Over the past decades, wireless communication, especially the mobile communication, has achieved rapid progress which satisfies the ubiquitous access requirements and thus, significantly improves the quality of daily life. However, the ability of wireless technology to further advance our society is now seriously challenged by the spectrum overcrowding problem, that is, the insufficient capacity of available spectrum to support the ever-increasing wireless data traffic [1]. To solve this problem, the millimeter wave communication, the Terabit communication and the optical wireless communication have been presented in succession for developing higher spectrum and obtaining larger bandwidth. Due to the large-scale deployment of white light-emitting-diode (LED) as the next-generation green lighting, the visible light communication (VLC), which utilizes the visible light radiations from LED to transfer information in line-of-sight free space, has been presented recently [2] as an attractive solution for indoor broadband wireless communication, since it combines the advantages of both optical access and wireless access.

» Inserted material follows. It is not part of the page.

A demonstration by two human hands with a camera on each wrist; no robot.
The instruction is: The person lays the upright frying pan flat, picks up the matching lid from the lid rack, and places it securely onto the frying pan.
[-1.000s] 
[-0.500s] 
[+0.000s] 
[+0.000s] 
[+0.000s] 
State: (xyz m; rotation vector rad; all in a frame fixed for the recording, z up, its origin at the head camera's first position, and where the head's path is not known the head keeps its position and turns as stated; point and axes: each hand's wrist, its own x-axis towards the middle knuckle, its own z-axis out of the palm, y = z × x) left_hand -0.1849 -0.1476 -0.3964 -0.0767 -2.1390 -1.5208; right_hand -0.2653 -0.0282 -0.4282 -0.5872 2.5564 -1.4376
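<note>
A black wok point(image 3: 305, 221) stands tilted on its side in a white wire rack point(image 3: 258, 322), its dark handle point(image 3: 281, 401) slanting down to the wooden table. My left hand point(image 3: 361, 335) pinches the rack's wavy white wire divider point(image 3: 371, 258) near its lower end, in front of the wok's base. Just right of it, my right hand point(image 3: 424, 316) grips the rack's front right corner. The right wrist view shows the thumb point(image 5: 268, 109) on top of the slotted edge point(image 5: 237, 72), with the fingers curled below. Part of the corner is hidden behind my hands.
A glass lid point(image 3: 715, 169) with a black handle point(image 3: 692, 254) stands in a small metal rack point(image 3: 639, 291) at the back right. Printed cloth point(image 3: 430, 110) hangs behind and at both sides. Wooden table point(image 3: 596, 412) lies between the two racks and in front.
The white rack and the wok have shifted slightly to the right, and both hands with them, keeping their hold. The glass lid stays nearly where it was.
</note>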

However, the modulation bandwidth of the LED itself is actually quite limited [3], so much attention has been paid to the research of the techniques to increase the VLC system speed. Besides the advanced modulation schemes [4-6], multiplexing techniques are also basic methods to increase the system speed and network capacity. Many multiplexing mechanisms have been utilized in current wireless communication such as time-division-multiplexing (TDM), code-divisionmultiplexing, and space-division-multiplexing (SDM). However, TDM is still the only multiplexing mechanism utilized in VLC currently, and the implementation of other multiplexing mechanisms such as color-division-multiplexing (CDM) and polarization-division-multiplexing (PDM) has not been deployed in practical systems [7].

On the other hand, current research on VLC indoor deployment are based on the same network model as that presented in the original paper, a single 5×5×3 m³ room in which four LED lamps are deployed at the ceiling [2]. Both the illumination power and the information come from the electricity power line, and are then broadcast through all the LED lamps, realizing uniform lighting and signal distribution in the whole room. However, this broadcasting scheme is inefficient to be directly extended to a multi-room house scenario because in such manner the capacity of the whole network is only equal to the VLC system speed, and the network cannot support flexible user access and bandwidth allocation. One solution is to introduce a room-division-multiplexing (RDM) mechanism in which the information of a certain user will not be broadcast by all the LED lamps in the whole house, but only be broadcast by the lamps in the corresponding room in which the user locates. This scheme utilizes the spatial position of the LED lamps in different rooms as a novel dimension of resource for multiplexing, so it can be considered to be the first step to deploy SDM in VLC, which has great potential to increase network capacity in the future [8].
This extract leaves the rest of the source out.